Library and Extension FAQ

The global interpreter lock (GIL) is often seen as a hindrance to Python’s deployment on high-end multiprocessor server machines, because a multi-threaded Python program effectively only uses one CPU, due to the insistence that (almost) all Python code can only run while the GIL is held.

Back in the days of Python 1.5, Greg Stein actually implemented a comprehensive patch set (the “free threading” patches) that removed the GIL and replaced it with fine-grained locking. Adam Olsen recently did a similar experiment in his python-safethread project. Unfortunately, both experiments exhibited a sharp drop in single-thread performance (at least 30% slower), due to the amount of fine-grained locking necessary to compensate for the removal of the GIL.

This doesn’t mean that you can’t make good use of Python on multi-CPU machines! You just have to be creative with dividing the work up between multiple processes rather than multiple threads.
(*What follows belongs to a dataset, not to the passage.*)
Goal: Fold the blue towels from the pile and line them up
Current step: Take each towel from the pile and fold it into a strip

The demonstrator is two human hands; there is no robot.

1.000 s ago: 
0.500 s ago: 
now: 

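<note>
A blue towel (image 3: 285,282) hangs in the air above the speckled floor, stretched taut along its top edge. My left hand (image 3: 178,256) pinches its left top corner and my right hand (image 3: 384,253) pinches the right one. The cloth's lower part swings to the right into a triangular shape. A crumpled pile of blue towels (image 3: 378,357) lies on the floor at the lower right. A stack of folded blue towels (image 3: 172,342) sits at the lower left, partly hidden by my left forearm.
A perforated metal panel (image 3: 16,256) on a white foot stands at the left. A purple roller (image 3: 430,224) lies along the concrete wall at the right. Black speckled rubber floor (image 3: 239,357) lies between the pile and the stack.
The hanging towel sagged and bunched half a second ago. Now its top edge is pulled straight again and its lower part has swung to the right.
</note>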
The ProcessPoolExecutor class in the new concurrent.futures module provides an easy way of doing so; the multiprocessing module provides a lower-level API in case you want more control over dispatching of tasks.

Judicious use of C extensions will also help; if you use a C extension to perform a time-consuming task, the extension can release the GIL while the thread of execution is in the C code and allow other threads to get some work done. Some standard library modules such as zlib and hashlib already do this.

It has been suggested that the GIL should be a per-interpreter-state lock rather than truly global; interpreters then wouldn’t be able to share objects. Unfortunately, this isn’t likely to happen either. It would be a tremendous amount of work, because many object implementations currently have global state. For example, small integers and short strings are cached; these caches would have to be moved to the interpreter state. Other object types have their own free list; these free lists would have to be moved to the interpreter state. And so on.

And I doubt that it can even be done in finite time, because the same problem exists for 3rd party extensions. It is likely that 3rd party extensions are being written at a faster rate than you can convert them to store all their global state in the interpreter state.

And finally, once you have multiple interpreters not sharing any state, what have you gained over running each interpreter in a separate process?